Replacing GDAL with GMT commands due to performance issues

Dear all,

I was wondering if a combination of GMT commands could be used instead of the following code that uses GDAL:

levels="1 2 3 4 5 6 7 8 9 10"

for type in var1 var2 var3
do
  for level in $levels
  do
    gdalmdimtranslate $dirnc/mync.nc4 tmp_${level}.tif -subset 'depth('$level')' -array $type > /dev/null
  done
done

For instance, I have let’s say 10 levels stored in a NetCDF file that are sliced based on different variables (ie. var1, var2, var3). The problem is the performance of this process, it takes too long with the real files (5-variables, 50-levels NetCDF files, approximately 2 hours working on each NetCDF file). I am running this process under Linux.

Thanks for any suggestions.

I am not an expert on GMT or GDAL, but I think GMT programs call GDAL library functions to read and write from NetCDF files that are not in one of the standard GMT formats. This means that it may not be any faster to use GMT programs than the GDAL “gdalmdimtranslate” program.

Since you are calling the “gdalmdimtranslate” program many times in a loop, each time it has to open the file and go to the layer you request. Doing a similar loop with GMT programs would incur the same performance penalty. I expect you could get better performance by using GDAL functions directly from a custom Python or C/C++ program that opens the file once and then extracts the subsets. This might allow the program to keep the file in memory for all the extractions if you have a lot of memory available.

It also depends to some extent on the internal structure of the NetCDF file. We have been working on optimizing the internal structure of the NISAR data products that are NetCDF/HDF5 files, and it can make a big difference if the structure is optimized.

This looks more a question to the gdal-dev list.
But no, GMT does not use GDAL to read netCDF files unless it is explicitly instructed to do so with the =gd file name suffix or the use of grdgdal module. The CookBook has examples on how to read more elaborated nc file structures, though for complex structures things can be challenging.

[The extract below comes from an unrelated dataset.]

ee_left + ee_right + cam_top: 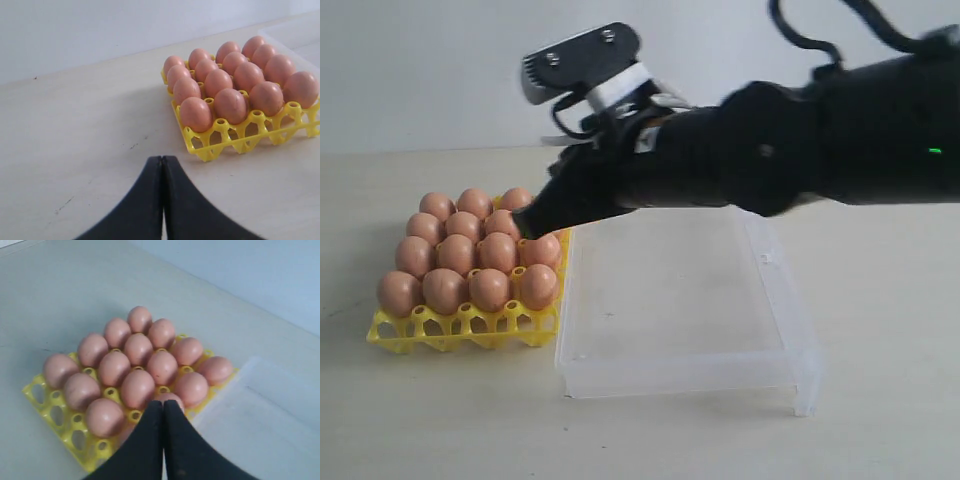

Thanks Eric and Joaquim for your answers and ideas, as Eric said this is the actual issue:

I have been searching something neat like grdtrack, I think this is one of the nicest tools GMT has, simply with grdtrack profile.d -Gmync.nc?var1 I can get what I am looking for, but this happens only for the first depth level, the goal is to get all 50 levels at once “magically”. I am doing some tests with xarray (it seems that ncks/cdo have some tricks for it). I thought I could get some good results with grdcut and/or grdinterpolate but so far I don’t get what I need.

Please if you have further ideas it’d be great to know them, thanks again.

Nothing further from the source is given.